During setup of the hardware, I was somewhat annoyed with all the cables required, and felt like it was quite a procedure to plug everything in and set up the camera. I have two computers in my home office, one of them in a standard (I guess?) setup where the case is on the right of my desk on the floor. For the DK1/normal case position, this was simple. For the DK2 I’ve now used a case behind my desk and so the cables are quite annoying. Inevitably speaker cables get mixed with Rift cables, and elbows yank on both as you decide whether to have them under or over your arm. If CV1 has headphones built in this will make this much better, as tangling cables does suck. I prefer using ear bud headphones so I don’t have double the things on my head.

Then you have to factor in that the Rift has to/wants to live somewhere on your desk, along with joysticks, mice and whatever else. You’ll pretty much be needing an input device like a controller or joystick for the Rift, so your desk just got double cluttered! A hook on the Rift somewhere would be great to just hang off the back of my monitor.

The DK2 on my desk, with ear buds, mouse/keyboard... joystick... wheel... oh, the cablezzzz!

The DK2 on my desk, with ear buds, mouse/keyboard… joystick… wheel… oh, the cablezzzz!


The camera is pretty much never going to be in a perfect position unless you have no monitor at all, or it’s magically off to one side. The 5 foot setup distance suggested is pretty unrealistic for most. Hopefully this distance is a DK2 feature and not permanent for CV1, because most people will need to mount this on their monitor, which is 2 feet away. When it’s this close, you’ll lose positional tracking past a certain (close) point to either side. If you put it farther back behind your monitor, you’ll lose positional tracking when you move your face in front of the monitor. To put it behind your monitor you need a tripod, wall mount or shelf. Sure these are all doable, but just inconvenient barriers for the normal consumer. A final point on the camera I’m unsure about – if it’s mounted on your monitor, I can’t imagine it doesn’t get knocked around a lot, messing with tracking in some way. Using a wheel or joystick is almost certain to shake everything around on your desk a little bit, including your monitor and Rift camera, disrupting or shaking your VR view(?).

Back to the cable situation – I think we still need some more customization/hooks/guides on the headset to direct them in a way that suits your setup. I hate the feeling of the cable around my neck/over my shoulder, but can’t really direct it away.
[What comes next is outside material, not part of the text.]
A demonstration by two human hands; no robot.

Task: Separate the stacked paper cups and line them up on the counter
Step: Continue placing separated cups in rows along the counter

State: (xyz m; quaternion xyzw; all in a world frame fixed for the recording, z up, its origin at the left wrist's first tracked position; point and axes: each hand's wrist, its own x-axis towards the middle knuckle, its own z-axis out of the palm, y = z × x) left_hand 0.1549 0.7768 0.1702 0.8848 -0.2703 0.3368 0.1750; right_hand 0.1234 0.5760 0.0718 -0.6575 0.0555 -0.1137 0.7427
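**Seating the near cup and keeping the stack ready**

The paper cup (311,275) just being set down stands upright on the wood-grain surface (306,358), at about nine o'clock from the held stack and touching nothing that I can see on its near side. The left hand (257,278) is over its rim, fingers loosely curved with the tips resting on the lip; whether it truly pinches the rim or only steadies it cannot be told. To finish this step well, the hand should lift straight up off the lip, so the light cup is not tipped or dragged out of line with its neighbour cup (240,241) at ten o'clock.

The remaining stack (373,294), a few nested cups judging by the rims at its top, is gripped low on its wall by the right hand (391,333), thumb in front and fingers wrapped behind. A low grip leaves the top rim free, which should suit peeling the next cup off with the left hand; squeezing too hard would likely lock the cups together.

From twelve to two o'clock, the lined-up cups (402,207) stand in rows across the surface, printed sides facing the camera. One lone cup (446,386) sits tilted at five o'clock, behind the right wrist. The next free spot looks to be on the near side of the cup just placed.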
I really want it just shooting off the right or left of the headset itself, but maybe you can feel the cable more that way, tugging directy at it rather than spread more evenly as it is now?

How’s your face feel?

Ok so what’s it like on your face? I’ve mostly played Elite Dangerous and Live for Speed, two of the best and most-working-est DK2 games out there. Every time I’ve played these games with the Rift, I’ve had to take it off and put it back on 2-3 times while it warms up and condensation stops forming on the lenses. So that’s pretty annoying. Once that’s settled it’s not too bad using it for around 30-60 minutes or so. After that point, I don’t know what to call it other than just fatigue. Whether it’s from the weight (it’s pretty light, though), it pressing against your face/nose bridge along with the heat, or looking at a low(ish) resolution screen, it’s hard to stay in for long. You might get some eye strain from trying to read all the now just legible text as well. Plus the foam that presses up against your skin isn’t the nicest.

From Kotaku’s article on being a space commander. I imagine my eyes look more tired and bloodshot!

The new lenses seem a little less forgiving than DK1 and require a more precise placement on your face to reduce the chromatic aberration effect, and the reduced FoV is noticeable when you’re looking for it, but not at all if you forget about it, same with the screen door effect.

Monitor > Rift > Monitor…

One of the biggest problems that will need solving is the awkward transition from monitor to Rift. This ranges from going from game to game (Rift off, select game, rift on, play game, quit game, rift off, new game, rift on…). Then you’ve got a key to recenter the rift, head set off… I’m pretty sure we will always need a re-center button(?), so maybe including one on the headset itself could be an idea? Often times I’ve been racing, wanted to reset, have to lean in to hit a key (my position is then different…) It’s a little awkward.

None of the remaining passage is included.